Вендзелевский, тяжко вздохнув, опустился в кресло, положил шашку на колени и по-стариковски проговорил:
— Пусть идет с богом.
Знобачу то и надо: не хотел он «рисковать» новым выигрышем, чуял унтер, что несдобровать во второй схватке с арестантом из Астапова.
...Кондрата выпроводили за ворота острога, не выдав никакой бумаги об освобождении. Да их и не заводили, бумаг-то: не за что или по чьей-то оплошности не заводили — кто знает. Бросили мужика в «предварилку», а судить забыли. Может, и вины самой не было. Ни воли, ни каторги такому — слепы законы в уездных острогах.
Однако «волю» и за острожным порогом не скоро почуял Кондрат. Он не заметил, как закрылись за ним ворота. Караульный, выйдя из сторожевой будки, должно, со скуки по живому слову, безвластно, но громко скомандовал:
— Сдайсь от ворот!
Скомандовал и хотел снова идти в свою полосатую конуру, но подал голос Кондрат:
— Мету б какую, хоть на рубахе, сделали, что полносвободный я. А то...
— Мало тебе на морде наметили, что ли? — грубовато пожалел караульный мужика Кондрата. — Андел твой, — он показал на ребенка, — к самому богу выведет. Иди, щасливый!
Кондрат вышел на дорогу и, не зная, куда она ведет, поплелся наугад в сторону, где больше натоптано. Вечер отходил, и воздух полнился росяным холодком, запахами зеленого хлеба. Обеременевшая луна в синих подтеках давно висела под самым потолком неба и нехотя крыла поля и дорогу пресным туманцем. «Морду словно тоже унтер набил», — невесело подумал Кондрат о луне, вспомнив кулаки Знобача.
Часа через три Кондрат нагнал старух и молодую Аришку. Развалясь возле дорожной, до креста заросшей бурьяном, часовенки, они устало жевали, у кого что было, и тихонько молились: что-то станется с младенцем Антошкой...

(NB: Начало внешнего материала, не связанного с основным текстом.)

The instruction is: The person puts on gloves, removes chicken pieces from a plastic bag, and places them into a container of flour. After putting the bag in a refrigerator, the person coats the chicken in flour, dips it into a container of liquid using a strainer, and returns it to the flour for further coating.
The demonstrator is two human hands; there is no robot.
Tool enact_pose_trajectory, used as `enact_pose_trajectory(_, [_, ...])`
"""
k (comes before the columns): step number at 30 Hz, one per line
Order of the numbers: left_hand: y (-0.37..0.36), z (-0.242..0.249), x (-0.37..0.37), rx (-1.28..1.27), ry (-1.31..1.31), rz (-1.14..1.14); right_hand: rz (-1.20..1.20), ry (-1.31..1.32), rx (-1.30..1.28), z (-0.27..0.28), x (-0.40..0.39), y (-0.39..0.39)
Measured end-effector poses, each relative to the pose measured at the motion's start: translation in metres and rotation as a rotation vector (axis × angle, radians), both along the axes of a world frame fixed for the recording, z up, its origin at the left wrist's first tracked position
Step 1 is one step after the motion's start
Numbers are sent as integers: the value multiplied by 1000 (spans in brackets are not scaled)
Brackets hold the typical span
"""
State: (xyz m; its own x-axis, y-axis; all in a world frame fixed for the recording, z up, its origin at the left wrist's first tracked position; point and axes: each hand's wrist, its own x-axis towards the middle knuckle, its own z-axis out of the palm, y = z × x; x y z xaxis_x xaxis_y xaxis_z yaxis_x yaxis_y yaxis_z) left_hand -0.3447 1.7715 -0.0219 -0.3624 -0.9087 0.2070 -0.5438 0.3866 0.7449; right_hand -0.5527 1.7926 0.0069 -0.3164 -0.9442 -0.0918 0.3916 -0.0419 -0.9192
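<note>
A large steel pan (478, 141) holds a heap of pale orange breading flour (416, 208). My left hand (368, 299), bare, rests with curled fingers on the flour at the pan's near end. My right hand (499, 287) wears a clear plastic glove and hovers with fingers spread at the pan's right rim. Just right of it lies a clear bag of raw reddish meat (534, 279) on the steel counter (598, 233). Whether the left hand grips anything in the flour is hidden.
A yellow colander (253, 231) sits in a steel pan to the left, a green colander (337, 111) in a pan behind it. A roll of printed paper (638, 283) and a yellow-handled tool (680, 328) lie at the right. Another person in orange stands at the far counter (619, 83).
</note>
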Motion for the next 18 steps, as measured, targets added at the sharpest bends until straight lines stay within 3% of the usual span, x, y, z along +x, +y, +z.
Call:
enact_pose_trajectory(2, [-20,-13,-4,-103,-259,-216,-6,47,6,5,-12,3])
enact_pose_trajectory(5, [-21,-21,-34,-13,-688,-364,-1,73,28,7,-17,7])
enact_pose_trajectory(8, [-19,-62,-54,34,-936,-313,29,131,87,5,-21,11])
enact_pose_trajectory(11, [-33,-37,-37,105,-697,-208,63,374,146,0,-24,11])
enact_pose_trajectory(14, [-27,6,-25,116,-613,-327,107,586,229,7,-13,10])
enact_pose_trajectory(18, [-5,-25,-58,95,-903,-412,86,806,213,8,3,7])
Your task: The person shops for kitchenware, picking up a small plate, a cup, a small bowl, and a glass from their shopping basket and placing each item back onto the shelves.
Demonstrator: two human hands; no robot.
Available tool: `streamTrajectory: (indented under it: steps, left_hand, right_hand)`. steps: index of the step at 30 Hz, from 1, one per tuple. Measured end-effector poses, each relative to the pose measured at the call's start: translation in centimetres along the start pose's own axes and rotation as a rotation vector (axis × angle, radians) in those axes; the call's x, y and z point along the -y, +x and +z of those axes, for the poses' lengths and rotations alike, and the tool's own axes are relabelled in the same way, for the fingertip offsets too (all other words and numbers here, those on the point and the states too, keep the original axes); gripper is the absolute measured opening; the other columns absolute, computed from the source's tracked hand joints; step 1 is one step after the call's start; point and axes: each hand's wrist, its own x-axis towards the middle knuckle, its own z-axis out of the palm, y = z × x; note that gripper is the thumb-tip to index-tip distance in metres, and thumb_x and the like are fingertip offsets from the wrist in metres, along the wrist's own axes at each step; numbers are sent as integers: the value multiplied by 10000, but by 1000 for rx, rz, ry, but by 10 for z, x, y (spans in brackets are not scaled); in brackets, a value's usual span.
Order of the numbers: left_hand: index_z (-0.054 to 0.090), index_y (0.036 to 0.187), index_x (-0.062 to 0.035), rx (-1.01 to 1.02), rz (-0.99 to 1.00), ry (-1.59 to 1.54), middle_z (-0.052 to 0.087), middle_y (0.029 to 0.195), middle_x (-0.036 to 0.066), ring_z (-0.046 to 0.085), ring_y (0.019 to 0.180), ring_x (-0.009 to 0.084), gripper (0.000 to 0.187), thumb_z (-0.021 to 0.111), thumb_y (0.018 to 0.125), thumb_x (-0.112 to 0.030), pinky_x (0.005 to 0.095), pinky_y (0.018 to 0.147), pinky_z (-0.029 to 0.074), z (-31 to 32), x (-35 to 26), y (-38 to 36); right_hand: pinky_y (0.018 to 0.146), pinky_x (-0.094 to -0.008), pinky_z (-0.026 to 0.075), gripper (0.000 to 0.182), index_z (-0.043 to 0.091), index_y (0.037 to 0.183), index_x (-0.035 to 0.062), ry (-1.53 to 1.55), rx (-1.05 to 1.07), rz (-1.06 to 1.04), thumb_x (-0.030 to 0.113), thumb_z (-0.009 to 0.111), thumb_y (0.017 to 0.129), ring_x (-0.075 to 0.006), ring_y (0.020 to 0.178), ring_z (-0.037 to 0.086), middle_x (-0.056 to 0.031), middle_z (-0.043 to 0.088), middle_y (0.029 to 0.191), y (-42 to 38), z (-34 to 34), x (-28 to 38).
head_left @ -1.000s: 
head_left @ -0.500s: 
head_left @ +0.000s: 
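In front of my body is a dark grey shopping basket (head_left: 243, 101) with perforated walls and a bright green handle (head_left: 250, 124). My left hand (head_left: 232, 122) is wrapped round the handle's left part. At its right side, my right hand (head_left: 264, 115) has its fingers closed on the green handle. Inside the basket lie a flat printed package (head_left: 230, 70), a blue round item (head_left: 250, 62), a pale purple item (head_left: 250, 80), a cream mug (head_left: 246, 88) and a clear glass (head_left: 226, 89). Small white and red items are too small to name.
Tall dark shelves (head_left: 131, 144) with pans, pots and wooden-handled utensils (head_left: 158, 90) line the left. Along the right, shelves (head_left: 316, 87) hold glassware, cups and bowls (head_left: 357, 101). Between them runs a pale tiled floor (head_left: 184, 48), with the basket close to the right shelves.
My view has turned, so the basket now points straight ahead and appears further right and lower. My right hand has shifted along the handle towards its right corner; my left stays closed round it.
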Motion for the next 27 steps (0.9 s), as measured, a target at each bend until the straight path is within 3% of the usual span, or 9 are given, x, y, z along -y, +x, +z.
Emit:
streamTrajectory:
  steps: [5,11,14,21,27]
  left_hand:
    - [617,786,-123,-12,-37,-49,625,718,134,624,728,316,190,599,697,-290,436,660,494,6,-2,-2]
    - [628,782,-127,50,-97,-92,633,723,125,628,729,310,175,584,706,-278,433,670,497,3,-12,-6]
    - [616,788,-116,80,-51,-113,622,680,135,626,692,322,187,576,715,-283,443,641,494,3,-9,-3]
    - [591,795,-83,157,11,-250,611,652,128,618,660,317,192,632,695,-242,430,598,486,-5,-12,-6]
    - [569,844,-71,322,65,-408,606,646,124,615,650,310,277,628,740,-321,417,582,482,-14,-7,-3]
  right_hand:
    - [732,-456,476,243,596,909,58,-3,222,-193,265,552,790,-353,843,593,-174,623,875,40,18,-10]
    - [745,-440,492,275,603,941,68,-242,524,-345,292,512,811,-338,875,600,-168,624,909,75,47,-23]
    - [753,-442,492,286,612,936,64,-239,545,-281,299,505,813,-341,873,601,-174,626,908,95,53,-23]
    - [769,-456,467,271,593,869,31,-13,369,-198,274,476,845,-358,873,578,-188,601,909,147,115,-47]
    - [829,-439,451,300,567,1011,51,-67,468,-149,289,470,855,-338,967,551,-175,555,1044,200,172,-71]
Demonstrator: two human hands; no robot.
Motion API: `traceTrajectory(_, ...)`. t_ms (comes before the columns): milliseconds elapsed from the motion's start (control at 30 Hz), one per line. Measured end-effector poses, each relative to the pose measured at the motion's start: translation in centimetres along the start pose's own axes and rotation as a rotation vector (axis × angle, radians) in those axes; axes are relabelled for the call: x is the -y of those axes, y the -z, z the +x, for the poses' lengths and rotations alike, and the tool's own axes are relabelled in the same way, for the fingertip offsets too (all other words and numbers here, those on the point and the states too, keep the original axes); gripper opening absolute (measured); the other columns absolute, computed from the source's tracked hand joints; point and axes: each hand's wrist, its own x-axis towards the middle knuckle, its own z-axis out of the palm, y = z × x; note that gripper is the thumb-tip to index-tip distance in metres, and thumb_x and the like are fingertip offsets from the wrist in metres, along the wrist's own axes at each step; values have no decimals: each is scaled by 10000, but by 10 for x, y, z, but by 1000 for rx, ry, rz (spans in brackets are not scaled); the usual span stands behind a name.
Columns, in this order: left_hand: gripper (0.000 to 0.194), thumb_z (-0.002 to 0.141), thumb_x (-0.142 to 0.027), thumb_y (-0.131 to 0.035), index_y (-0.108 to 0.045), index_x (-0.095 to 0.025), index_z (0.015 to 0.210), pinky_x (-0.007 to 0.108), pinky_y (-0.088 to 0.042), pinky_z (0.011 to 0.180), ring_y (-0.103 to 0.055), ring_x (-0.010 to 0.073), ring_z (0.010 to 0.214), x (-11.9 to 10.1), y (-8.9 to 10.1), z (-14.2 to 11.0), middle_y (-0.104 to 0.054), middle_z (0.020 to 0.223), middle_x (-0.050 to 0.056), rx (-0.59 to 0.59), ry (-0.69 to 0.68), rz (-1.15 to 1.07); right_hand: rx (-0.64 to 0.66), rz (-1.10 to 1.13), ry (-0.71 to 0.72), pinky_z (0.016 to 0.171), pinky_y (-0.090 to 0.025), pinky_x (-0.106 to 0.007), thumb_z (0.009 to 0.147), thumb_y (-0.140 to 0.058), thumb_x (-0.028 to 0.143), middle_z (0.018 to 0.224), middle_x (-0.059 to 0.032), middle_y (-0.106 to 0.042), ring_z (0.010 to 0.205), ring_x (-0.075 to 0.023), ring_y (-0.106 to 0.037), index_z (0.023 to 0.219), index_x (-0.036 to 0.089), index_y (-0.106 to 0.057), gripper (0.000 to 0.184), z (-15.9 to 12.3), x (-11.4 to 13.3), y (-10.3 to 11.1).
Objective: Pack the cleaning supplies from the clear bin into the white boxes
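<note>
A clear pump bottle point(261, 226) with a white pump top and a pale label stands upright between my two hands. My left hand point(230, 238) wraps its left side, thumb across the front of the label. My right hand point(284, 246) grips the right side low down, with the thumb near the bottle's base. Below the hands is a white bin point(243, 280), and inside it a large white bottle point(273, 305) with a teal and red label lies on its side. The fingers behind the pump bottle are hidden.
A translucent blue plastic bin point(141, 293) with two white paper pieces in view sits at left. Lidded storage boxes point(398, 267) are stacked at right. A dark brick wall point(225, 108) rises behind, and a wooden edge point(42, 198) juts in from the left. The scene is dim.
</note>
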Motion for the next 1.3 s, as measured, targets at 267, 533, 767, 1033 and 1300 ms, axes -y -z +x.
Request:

Обрадованный Кондрат заговорил не сразу. Отыскав место помягче, он положил ребенка и попросил у старух кусок сухаря — нажевать Антошке. Что-то и голоса не пробует: живой ли?
— Подай сюда, — стыдливо и радостно протянула руки Аришка.
Она взяла ребенка, устроилась за углом часовенки и стала кормить Антошку. Какой день вместе с молоком текут слезы у молодой бабы. В чужой рот текут. Свою птаху и разу покормить не привелось. Появился на свет — и крикнуть не крикнул. От материнской работы тяжкой еще в утробе задохся. Не жалко чужому дитю давать молоко, но и слез не удержишь...
Утром, с первым солнышком отправились в путь. А поздним вечером, при лунном свете, они вошли в родную деревню.
* * *
Думы, думы... Ах, эти думы. Накатываются волнами из далекой памяти на душу, словно из вчерашнего дня накатываются — безотвязно и больно. Приливают, будто вода к мельничному колесу, и отливают, мутясь и пенясь. В ранний час откатились думы и оставили Кондрата одного на Ульянином сундуке. И опять показалось, что та, прошлая, жизнь совсем не его, а чья-то чужая, ненужная и далекая. Та жизнь не ломалась, а гнулась и кособочилась, держалась, как тепло в истрепанном армяке. А Кондрат хотел большой ломки, доброго душевного сугрева. И то и другое, верилось, когда-нибудь нагрянет великанной силой, радостной загадкой, и все «отгадается» тут же по-мужицки ладно и довольно.